▶ What to do: Draw out every line with the word "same" from the listing below.

▶ Data to process:
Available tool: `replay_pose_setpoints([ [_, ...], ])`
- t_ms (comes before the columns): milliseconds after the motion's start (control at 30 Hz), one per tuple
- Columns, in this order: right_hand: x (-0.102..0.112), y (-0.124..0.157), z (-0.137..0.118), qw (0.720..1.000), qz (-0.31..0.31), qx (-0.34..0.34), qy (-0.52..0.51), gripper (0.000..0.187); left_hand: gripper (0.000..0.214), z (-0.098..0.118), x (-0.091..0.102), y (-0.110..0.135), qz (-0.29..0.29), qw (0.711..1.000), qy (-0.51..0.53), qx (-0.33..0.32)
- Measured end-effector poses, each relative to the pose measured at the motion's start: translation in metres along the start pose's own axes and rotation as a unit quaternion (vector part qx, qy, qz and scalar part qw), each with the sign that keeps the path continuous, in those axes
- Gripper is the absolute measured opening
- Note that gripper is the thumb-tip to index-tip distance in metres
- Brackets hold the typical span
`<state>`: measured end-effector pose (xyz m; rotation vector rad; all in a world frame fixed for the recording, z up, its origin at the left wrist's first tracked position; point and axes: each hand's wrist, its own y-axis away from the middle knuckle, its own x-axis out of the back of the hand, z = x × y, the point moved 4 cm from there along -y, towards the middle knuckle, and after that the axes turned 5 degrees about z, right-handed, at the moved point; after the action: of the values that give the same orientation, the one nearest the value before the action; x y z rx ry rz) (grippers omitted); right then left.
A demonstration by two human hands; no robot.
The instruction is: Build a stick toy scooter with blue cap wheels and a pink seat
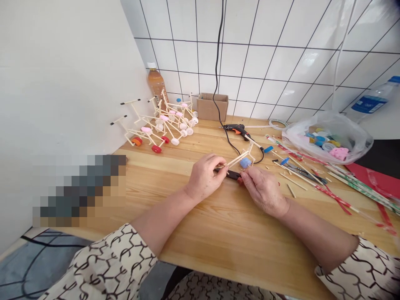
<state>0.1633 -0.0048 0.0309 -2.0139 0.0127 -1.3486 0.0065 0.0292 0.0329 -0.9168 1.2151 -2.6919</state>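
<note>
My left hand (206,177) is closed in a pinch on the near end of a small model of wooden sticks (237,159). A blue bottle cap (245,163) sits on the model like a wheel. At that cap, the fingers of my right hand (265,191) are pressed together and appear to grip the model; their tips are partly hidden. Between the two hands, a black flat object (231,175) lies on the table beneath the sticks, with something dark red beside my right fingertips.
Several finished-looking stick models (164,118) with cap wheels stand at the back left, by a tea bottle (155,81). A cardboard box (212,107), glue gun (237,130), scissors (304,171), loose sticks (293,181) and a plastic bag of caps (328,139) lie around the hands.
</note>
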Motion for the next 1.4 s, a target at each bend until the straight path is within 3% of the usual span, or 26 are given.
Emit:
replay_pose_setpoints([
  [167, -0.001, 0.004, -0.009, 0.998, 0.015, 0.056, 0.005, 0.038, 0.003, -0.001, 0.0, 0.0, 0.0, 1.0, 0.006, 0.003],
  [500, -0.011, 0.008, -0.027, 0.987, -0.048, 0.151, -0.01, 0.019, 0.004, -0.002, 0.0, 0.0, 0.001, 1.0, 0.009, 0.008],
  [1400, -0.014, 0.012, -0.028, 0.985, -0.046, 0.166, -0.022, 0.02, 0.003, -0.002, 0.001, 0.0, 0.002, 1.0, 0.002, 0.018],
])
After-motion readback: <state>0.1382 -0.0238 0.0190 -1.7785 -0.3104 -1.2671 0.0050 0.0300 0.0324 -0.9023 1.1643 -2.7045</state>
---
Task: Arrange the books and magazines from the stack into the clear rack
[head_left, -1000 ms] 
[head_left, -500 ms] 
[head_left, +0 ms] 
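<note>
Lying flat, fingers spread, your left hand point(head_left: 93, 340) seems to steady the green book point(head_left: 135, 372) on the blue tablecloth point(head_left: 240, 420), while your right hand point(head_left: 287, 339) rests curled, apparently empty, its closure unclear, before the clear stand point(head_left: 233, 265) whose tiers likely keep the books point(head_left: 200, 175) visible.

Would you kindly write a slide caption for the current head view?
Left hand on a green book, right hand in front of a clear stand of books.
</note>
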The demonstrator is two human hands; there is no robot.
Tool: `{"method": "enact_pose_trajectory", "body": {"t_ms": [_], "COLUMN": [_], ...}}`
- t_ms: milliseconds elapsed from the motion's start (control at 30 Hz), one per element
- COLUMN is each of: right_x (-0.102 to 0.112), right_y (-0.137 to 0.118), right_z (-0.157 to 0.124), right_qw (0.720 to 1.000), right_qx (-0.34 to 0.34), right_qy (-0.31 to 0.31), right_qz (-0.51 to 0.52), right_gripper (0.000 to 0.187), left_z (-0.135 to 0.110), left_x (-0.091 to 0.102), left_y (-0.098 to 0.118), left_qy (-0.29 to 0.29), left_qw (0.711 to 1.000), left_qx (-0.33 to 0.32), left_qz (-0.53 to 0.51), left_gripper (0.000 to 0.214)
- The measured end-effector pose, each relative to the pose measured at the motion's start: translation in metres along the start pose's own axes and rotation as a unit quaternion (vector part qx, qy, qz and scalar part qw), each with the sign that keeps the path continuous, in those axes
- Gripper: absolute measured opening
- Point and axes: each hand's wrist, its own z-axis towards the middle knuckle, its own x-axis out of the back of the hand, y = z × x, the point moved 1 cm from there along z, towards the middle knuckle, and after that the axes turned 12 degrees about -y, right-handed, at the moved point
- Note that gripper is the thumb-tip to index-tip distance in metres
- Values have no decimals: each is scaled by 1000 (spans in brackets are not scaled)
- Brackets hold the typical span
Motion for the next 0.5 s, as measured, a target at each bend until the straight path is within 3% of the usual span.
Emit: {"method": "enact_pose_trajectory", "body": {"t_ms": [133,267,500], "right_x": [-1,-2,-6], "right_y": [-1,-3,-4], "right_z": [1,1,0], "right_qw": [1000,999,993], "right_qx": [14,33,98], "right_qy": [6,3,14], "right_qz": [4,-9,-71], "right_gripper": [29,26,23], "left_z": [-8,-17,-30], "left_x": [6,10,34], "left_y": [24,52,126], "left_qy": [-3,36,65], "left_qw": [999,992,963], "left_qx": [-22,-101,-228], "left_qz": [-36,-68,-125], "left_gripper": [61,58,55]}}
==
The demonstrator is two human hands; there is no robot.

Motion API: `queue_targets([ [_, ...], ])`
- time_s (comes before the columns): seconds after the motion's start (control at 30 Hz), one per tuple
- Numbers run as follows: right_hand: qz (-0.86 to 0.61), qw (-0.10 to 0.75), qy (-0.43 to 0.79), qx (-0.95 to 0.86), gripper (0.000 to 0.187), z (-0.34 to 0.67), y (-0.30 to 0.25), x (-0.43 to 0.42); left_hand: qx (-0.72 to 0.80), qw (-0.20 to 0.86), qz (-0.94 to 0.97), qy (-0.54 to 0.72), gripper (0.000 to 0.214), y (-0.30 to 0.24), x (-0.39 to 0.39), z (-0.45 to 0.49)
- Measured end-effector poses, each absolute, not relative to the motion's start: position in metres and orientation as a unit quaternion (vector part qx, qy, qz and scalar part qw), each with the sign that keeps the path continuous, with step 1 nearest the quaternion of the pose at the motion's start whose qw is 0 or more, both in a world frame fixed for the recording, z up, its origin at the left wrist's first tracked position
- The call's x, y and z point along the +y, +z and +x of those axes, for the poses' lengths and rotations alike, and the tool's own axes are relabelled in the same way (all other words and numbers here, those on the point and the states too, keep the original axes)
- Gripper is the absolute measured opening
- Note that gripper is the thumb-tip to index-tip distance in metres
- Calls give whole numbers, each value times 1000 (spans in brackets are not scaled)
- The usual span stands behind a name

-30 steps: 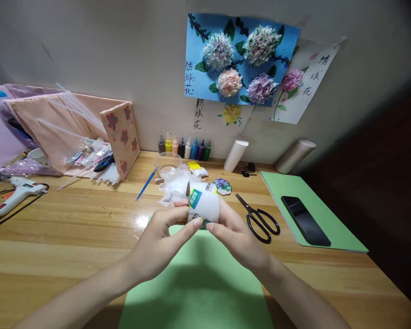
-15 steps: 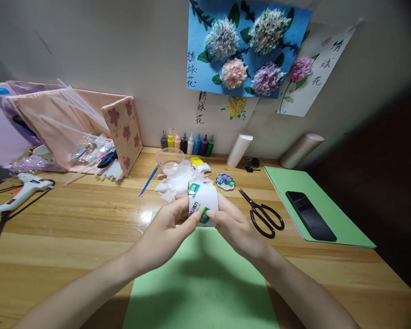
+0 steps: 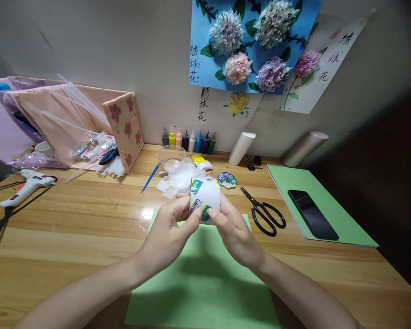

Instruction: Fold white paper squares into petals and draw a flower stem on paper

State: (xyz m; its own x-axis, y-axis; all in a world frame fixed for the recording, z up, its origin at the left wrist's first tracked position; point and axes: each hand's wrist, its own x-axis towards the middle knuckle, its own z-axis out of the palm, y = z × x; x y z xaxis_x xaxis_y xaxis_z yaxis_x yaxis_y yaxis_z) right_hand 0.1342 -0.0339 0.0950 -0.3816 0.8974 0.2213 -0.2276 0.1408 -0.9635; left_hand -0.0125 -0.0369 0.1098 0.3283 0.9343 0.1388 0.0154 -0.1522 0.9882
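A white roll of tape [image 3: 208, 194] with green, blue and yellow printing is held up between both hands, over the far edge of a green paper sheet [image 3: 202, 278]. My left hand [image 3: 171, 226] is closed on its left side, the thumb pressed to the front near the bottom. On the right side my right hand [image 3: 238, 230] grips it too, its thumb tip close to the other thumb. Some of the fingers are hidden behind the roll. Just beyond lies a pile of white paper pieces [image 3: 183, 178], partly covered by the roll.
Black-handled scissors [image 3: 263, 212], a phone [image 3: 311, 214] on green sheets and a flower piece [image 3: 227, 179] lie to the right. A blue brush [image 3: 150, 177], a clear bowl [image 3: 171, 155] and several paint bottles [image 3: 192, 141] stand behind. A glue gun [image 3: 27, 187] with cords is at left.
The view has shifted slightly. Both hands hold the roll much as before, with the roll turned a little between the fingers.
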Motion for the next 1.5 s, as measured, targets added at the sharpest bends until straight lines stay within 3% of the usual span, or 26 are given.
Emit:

▶ Exercise solution:
`<state>`: measured end-effector pose (xyz m; rotation vector rad; all in a world frame fixed for the recording, z up, its origin at the left wrist's first tracked position; point and axes: each hand's wrist, its own y-axis away from the middle knuckle, its own x-axis out of the back of the hand, z = x × y, the point moved 4 cm from there along -y, towards the middle knuckle, and after that the axes turned 5 degrees about z, right-handed, at the moved point; after the action: of the values that give the same orientation, the one nearest the value before the action; x y z rx ry rz) (grippers omitted); right then left.
- The call's x, y and z point along the +y, +z and +x of those axes, for the poses' lengths and rotations alike, and the tool's own axes are relabelled in the same way (all other words and numbers here, those on the point and the states too, keep the original axes)

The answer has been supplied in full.